SUPERVISING GDPR.

‘GDPR

isn’t just a
guideline.
It’s the law!’

Kees Droppert

GDPR makes it easier for consumers to stay in control of their data. This can only be a good thing, says BKR board member Kees Droppert. ‘Companies need to do their best to show what they are doing about privacy and data security all the time.’

This European regulation means that people and the companies using their data will be on a more even footing, according to Droppert: ‘This legislation allows citizens to keep ownership of their data more easily, deciding who can use that data, and when. In addition, they can ask companies to remove them from a data system, if they wish.’

Consumers only benefit from having more power. ‘Data aggregation has grown enormously, increasing the risk of theft and misuse,’ says Droppert. ‘GDPR provides much better consumer protection.’

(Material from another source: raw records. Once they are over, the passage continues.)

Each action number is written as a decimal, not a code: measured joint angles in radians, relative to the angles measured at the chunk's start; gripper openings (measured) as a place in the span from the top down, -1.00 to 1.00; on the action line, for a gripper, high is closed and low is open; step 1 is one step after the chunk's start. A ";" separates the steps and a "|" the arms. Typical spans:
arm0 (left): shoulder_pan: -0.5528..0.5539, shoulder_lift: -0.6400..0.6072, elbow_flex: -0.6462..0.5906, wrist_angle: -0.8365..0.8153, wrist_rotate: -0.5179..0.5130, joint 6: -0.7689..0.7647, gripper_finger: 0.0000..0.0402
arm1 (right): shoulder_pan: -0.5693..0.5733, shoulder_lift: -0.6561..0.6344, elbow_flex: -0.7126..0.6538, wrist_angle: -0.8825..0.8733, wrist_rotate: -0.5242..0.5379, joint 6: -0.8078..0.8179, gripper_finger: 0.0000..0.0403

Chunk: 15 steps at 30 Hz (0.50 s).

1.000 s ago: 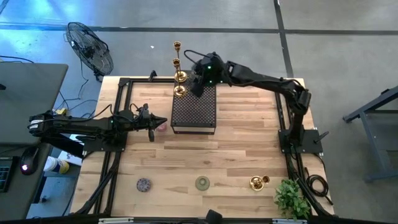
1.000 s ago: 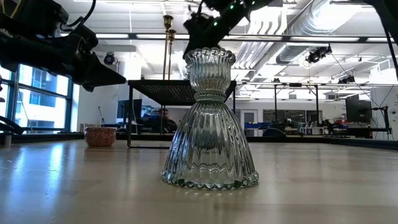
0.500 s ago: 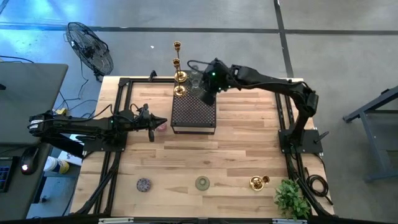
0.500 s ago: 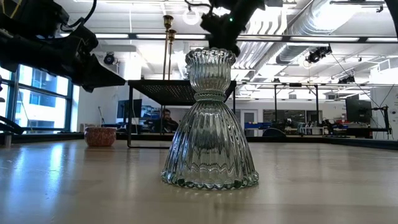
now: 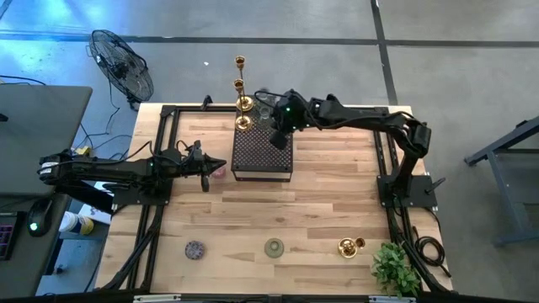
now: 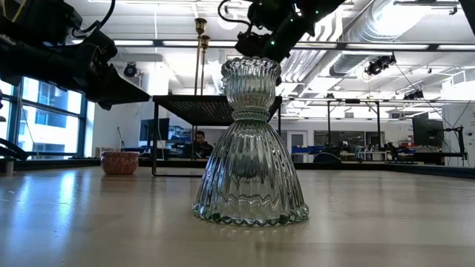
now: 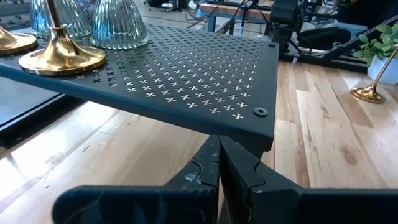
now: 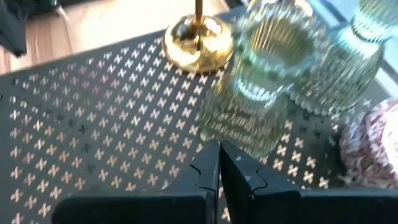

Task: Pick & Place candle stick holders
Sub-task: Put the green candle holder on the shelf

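A dark perforated stand (image 5: 262, 150) sits at the table's far middle. On its far end are two gold candlesticks (image 5: 243, 103), each on its round base (image 8: 198, 40), and clear ribbed glass holders (image 8: 258, 93). My right gripper (image 8: 219, 163) hovers shut over the stand, just short of the nearest glass holder, holding nothing. My left gripper (image 7: 219, 167) is shut and empty at the table's left, level with the stand's near edge, beside a pink cup (image 6: 119, 162). A grey-purple cup (image 5: 194, 249), a green cup (image 5: 274, 247) and a gold holder (image 5: 349, 247) rest on the table near its front edge.
A pink ribbed holder (image 8: 373, 146) sits on the stand next to the glass ones. A leafy plant (image 5: 396, 268) stands at the near right corner. A fan (image 5: 122, 63) stands beyond the far left corner. Bare wood lies between the stand and the front row.
My right gripper has drawn back from the stand's far end toward the table's near edge and has sunk a little, now over the middle of the stand. The holders on the stand have stayed where they were.
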<state>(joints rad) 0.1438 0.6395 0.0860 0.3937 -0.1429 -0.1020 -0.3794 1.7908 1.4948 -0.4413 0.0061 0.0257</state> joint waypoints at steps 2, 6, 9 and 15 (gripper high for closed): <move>0.000 0.000 0.000 0.000 0.000 0.000 1.00 | 0.000 0.000 -0.005 0.037 0.001 0.000 0.97; 0.000 0.000 0.000 0.000 0.000 0.000 1.00 | -0.001 0.019 -0.005 0.083 0.002 0.000 0.99; 0.000 0.000 0.000 0.000 0.000 0.000 1.00 | -0.002 0.023 -0.006 0.086 0.002 0.000 0.99; 0.000 0.000 0.000 0.000 0.000 0.000 1.00 | -0.002 0.023 -0.006 0.103 0.009 0.000 0.99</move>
<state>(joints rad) 0.1440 0.6395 0.0860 0.3939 -0.1429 -0.1020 -0.3815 1.8137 1.4891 -0.3386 0.0149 0.0257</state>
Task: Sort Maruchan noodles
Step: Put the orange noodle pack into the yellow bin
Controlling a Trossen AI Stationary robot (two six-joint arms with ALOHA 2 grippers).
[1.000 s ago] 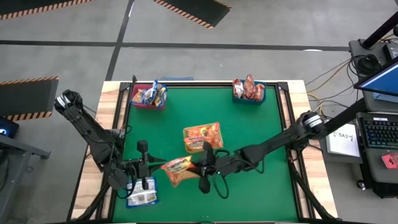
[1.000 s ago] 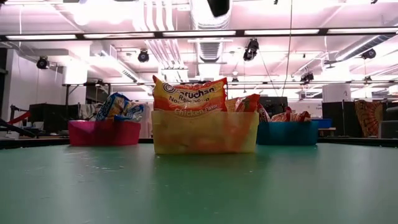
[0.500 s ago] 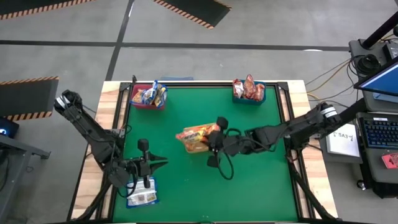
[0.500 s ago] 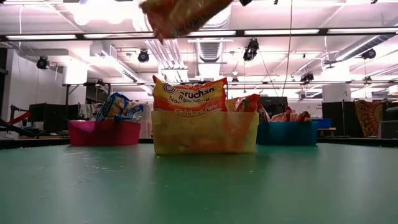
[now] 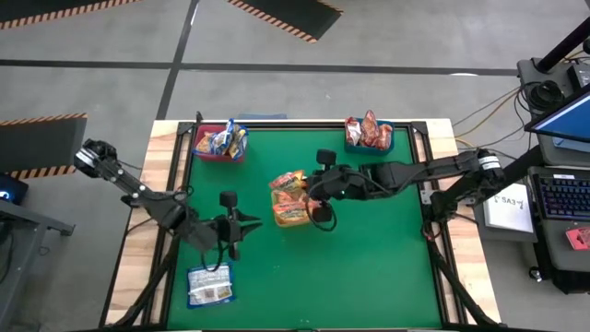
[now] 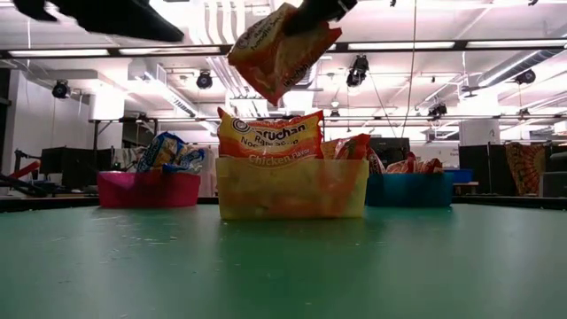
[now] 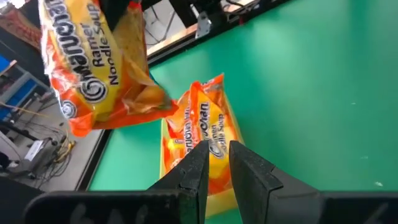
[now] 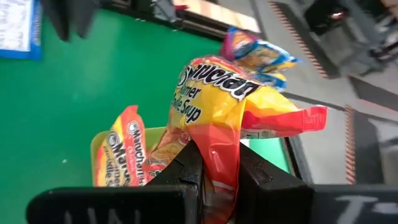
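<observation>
My right gripper [image 5: 318,189] is shut on an orange Maruchan noodle packet [image 6: 282,53], held in the air above the yellow bin [image 6: 292,188] in the middle of the table. Another orange packet [image 6: 270,135] stands in that bin, leaning on its wall. My left gripper [image 5: 241,226] hovers shut and empty to the left of the bin. A blue-and-silver packet [image 5: 210,286] lies flat on the mat near the front left corner. My right gripper pinches the orange packet between its two fingers near one end [image 8: 214,146]. The fingers come slanting down from the table's right side. The packet hangs tilted below them [image 6: 306,27], clear of the bin and the packet in it.
A red bin [image 5: 219,143] holding blue-and-silver packets stands at the far left. At the far right, a blue bin [image 5: 369,136] holds red packets. The green mat [image 5: 369,267] is bare at the near right.
My right gripper has risen and carried the orange packet from the near middle of the table toward the far edge, over the yellow bin, rolling its wrist. The packet now hangs tilted. My left gripper has swung away from the blue-and-silver packet toward the bin.
</observation>
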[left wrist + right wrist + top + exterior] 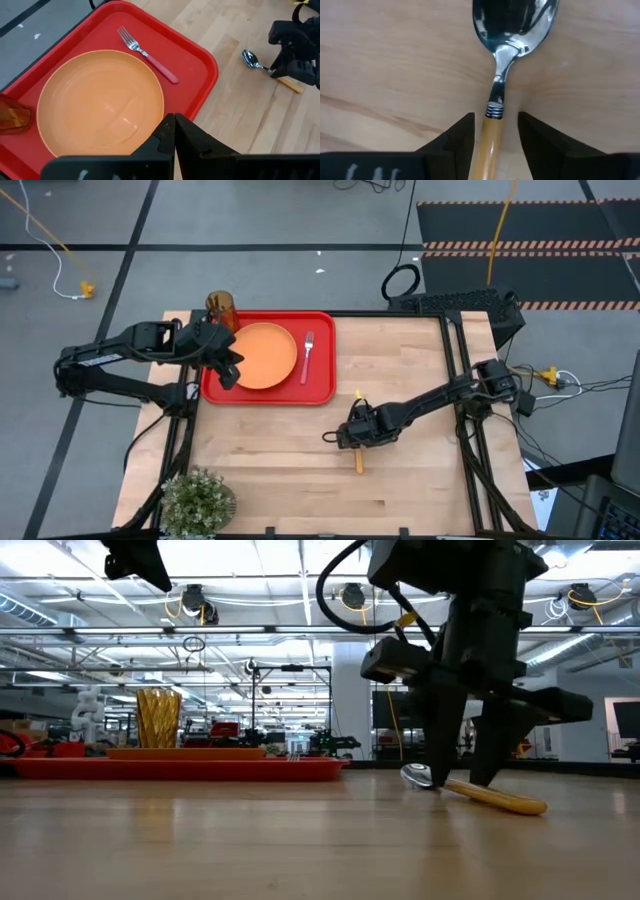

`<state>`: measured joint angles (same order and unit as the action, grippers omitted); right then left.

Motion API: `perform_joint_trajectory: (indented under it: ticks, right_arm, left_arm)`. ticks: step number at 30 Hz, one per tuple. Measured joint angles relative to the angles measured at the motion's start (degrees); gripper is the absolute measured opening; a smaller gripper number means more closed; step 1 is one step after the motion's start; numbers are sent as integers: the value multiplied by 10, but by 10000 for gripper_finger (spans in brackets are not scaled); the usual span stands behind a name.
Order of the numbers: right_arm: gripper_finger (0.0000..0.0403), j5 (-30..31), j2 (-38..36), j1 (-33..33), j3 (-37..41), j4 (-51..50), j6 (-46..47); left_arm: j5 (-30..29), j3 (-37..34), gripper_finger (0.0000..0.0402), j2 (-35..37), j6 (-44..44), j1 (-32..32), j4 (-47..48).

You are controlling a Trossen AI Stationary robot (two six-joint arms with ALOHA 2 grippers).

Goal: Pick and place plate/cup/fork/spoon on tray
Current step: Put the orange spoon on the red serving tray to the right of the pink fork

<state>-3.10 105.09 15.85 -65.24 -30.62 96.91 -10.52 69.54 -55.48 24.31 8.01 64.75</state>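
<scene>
The spoon (495,100), with a silver bowl and an orange-yellow handle, lies flat on the wooden table right of the tray. My right gripper (495,120) points down over it, open. Its fingers stand on either side of the handle just behind the neck, with a gap on each side. The red tray (320,385) holds the orange plate (265,355) and, to the plate's right, the pink-handled fork (308,355). The amber cup (222,308) stands at the tray's far left corner. My left gripper (172,120) hangs shut above the tray's left part.
A potted green plant (197,500) stands at the table's near left corner. Bare wood stretches between the tray and the spoon and along the near edge. A strip of the tray's red floor right of the fork is uncovered.
</scene>
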Motion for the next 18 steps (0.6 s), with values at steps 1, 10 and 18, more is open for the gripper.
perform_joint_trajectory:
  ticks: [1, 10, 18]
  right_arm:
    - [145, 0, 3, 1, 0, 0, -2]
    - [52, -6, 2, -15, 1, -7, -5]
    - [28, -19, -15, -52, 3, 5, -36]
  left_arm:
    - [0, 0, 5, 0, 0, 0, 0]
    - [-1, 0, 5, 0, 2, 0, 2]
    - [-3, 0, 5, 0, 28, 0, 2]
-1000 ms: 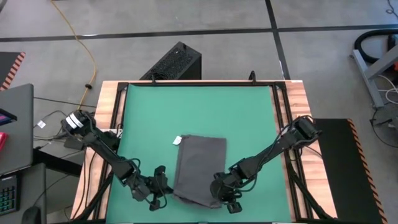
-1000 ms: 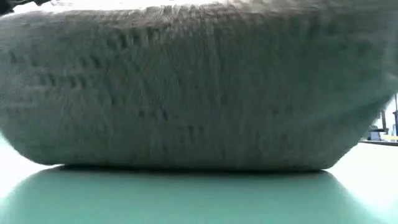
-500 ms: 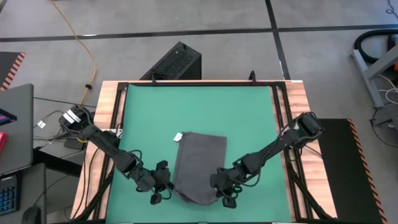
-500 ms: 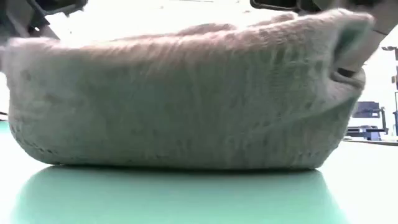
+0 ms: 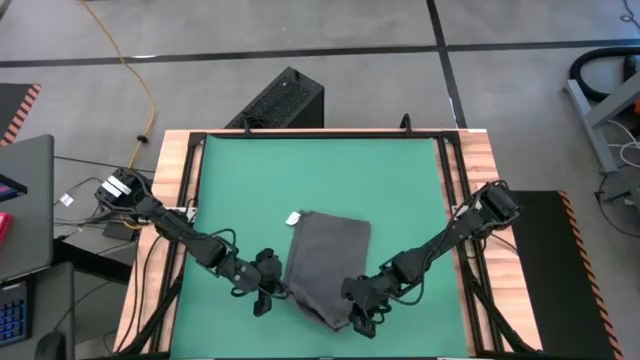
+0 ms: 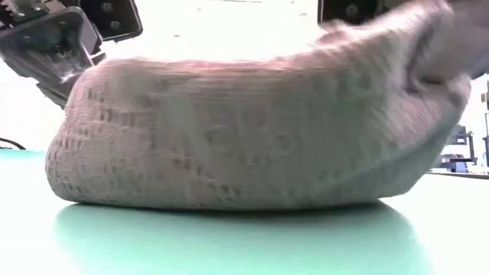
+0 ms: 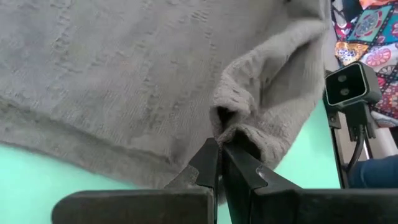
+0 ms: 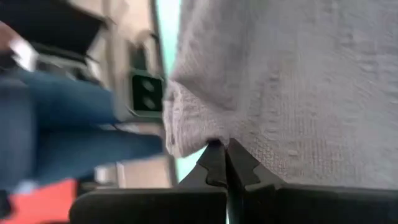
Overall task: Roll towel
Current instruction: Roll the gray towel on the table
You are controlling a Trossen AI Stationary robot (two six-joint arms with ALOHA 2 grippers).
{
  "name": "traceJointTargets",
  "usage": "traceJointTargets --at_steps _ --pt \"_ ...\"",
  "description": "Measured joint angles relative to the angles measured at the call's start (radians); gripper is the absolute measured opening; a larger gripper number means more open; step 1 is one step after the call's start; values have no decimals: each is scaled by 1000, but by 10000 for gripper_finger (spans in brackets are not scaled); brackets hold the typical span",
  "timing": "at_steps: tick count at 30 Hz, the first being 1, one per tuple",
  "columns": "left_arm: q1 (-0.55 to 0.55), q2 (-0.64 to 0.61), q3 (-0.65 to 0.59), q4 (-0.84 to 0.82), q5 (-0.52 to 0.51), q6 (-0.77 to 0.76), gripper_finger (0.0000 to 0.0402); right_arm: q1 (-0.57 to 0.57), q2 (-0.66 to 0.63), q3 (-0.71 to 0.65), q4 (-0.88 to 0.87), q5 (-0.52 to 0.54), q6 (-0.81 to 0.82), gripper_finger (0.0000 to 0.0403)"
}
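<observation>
Towel (image 5: 328,262) is being held near six o'clock on the green mat (image 5: 320,175), its near edge pinched by the left gripper (image 5: 272,293) and right gripper (image 5: 352,310), both clenched on it; for an even roll, both corners are best being carried level toward twelve

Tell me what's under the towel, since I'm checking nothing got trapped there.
Around the towel only the green mat shows, and its near edge rests on it. Whatever lies beneath the cloth's middle is covered.

Dark grey towel (image 5: 328,262) lies folded on the mat, near edge lifted.
</observation>
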Motion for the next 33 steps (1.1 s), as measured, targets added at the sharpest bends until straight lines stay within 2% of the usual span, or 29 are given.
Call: traceJointTargets --at_steps 3,14,19,27,33 --pt "14 0 0 1 8 20 0 0 -4 -55 130 2 68 4" --pt "44 0 -3 -13 8 20 0 23 -3 -230 361 80 303 4" --pt "54 3 -4 -18 8 20 0 20 -3 -235 360 118 381 4" --pt "54 32 -6 -29 62 -15 0 29 -3 -234 352 307 598 4" --pt "72 26 -5 -81 146 -67 0 29 -78 -234 296 362 619 4"
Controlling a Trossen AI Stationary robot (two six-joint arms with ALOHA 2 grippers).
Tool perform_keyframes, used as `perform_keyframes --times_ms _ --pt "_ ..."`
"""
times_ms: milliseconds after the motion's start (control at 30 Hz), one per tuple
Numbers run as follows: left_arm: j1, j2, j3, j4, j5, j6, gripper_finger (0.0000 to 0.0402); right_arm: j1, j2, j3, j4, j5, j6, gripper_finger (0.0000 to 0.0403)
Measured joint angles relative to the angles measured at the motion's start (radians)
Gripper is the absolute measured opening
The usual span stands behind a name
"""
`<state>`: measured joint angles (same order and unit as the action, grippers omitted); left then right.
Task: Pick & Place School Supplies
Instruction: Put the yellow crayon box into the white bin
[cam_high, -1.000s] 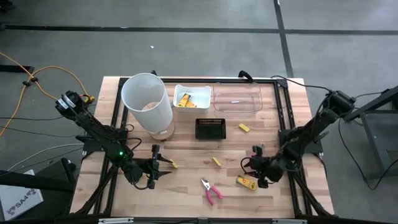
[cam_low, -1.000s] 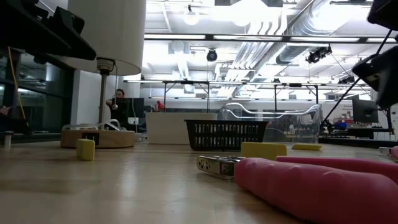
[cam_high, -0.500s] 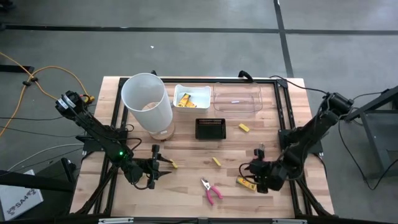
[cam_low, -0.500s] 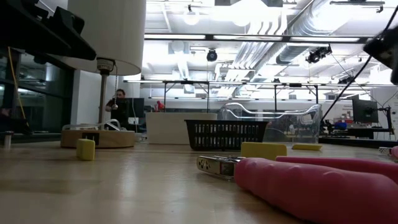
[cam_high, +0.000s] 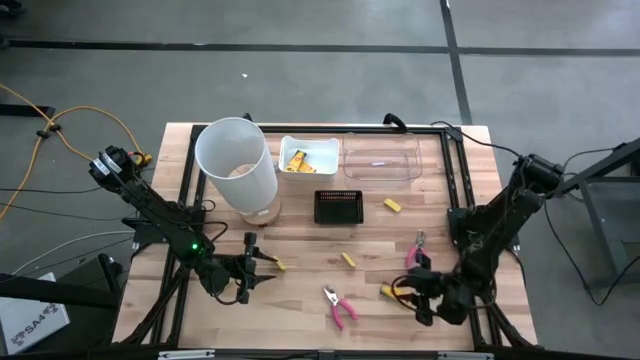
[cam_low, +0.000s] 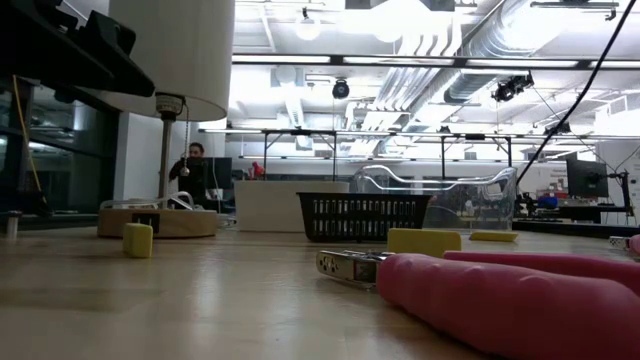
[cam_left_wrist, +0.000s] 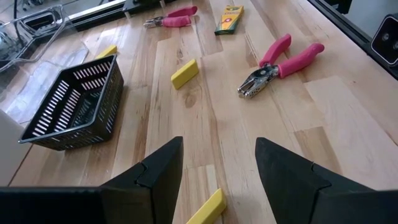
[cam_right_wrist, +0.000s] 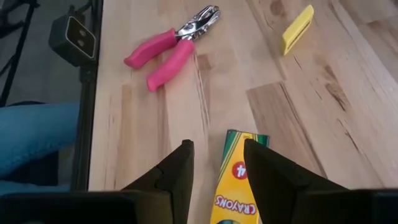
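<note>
Right gripper (cam_high: 405, 293): fingers apart, straddling the crayon packet (cam_right_wrist: 238, 176) on the counter (cam_high: 300, 320), not clamped.
Left gripper (cam_high: 268, 266): open, empty, over a yellow block (cam_left_wrist: 203, 210).

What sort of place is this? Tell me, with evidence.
Likely a robotics lab or workshop: bare ceiling ducts, concrete floor, and a wooden table with a left gripper and right gripper.

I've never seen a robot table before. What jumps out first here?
The tall white bin towers at the table's back left. Bright pink-handled pliers lie near the front edge, a second pair to their right. The right tool hovers open at a yellow crayon packet.
</note>
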<state>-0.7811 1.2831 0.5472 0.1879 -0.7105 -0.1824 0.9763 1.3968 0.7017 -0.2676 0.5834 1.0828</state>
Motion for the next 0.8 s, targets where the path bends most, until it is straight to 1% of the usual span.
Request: perform_keyframes --times_ms 167,400,500,600,800 --pt "0.000 0.000 0.000 0.000 0.000 0.000 0.0193 0.028 0.002 0.000 -0.009 0.022 0.023 0.0145" --pt "0.000 0.000 0.000 0.000 0.000 0.000 0.0193 0.053 0.083 0.000 0.018 0.048 0.048 0.0197" --pt "0.000 0.000 0.000 0.000 0.000 0.000 0.0193 0.066 0.115 0.000 0.033 0.062 0.050 0.0213" --pt "0.000 0.000 0.000 0.000 0.000 0.000 0.0193 0.078 0.130 0.000 0.048 0.085 0.051 0.0219" --pt "0.000 0.000 0.000 0.000 0.000 0.000 0.0193 0.078 0.132 0.000 0.048 0.080 0.077 0.0220"
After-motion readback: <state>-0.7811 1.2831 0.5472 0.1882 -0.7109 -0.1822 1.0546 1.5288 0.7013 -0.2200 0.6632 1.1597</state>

Droppert works as a consultant and is a member of the supervisory board at the BKR credit registration agency. ‘The BKR helps to prevent lending fraud and ensure lenders offer people money in a responsible way,’ he explains. ‘By sharing information, financial service providers and credit registration agencies can help consumers manage and, if necessary, improve their credit worthiness. But these agencies must also be able to explain very clearly what they have done to protect this personal data. It’s a big job.’


Show what you are doing

After the enforcement of GDPR, organisations must be open and transparent about the way they deal with data. ‘For customers, employees, regulators, the controlling authority, you name it,’ says Droppert. ‘You have to demonstrate that you are complying with the spirit and the letter of this law. So, explain what you have done with customer or employee data, and why. You also have to be able to show which privacy issues you are still working on and what is not yet in place. Are you ever 100% safe? No, that’s almost impossible in practice. You can always have a data breach, whatever you do.’


Kees Droppert

(58) studied public administration at Leiden University. He has worked in management at companies including Transavia, Aegon and Crédit Agricole. Now he is a consultant and member of the supervisory board at the BKR credit registration agency.

Privacy by design

One of the principles of GDPR is ‘privacy by design’. This means you need to take privacy into account right at the start of designing an information system. You must think about data storage: what do you need, and what can you let go? You also need to build in a function to remove personal data easily later. One practical issue, says Droppert, is that companies rarely design an IT system from scratch, but usually build on what they have. ‘These really aren’t geared up for the requirements of GDPR, and it is expensive and tricky to alter them,’ he says. ‘In any case, you should ensure that you don’t process more personal data than strictly necessary.’


Fines are fine

Firms that fail to comply can get hefty fines. Will this help? ‘I think so,’ says Droppert. ‘Organisations need to realise that this is not a directive, but a law. It must and will be kept.’ Board members have a role to play, he adds: ‘They should ensure that directors can always explain what they have done to protect data and privacy.’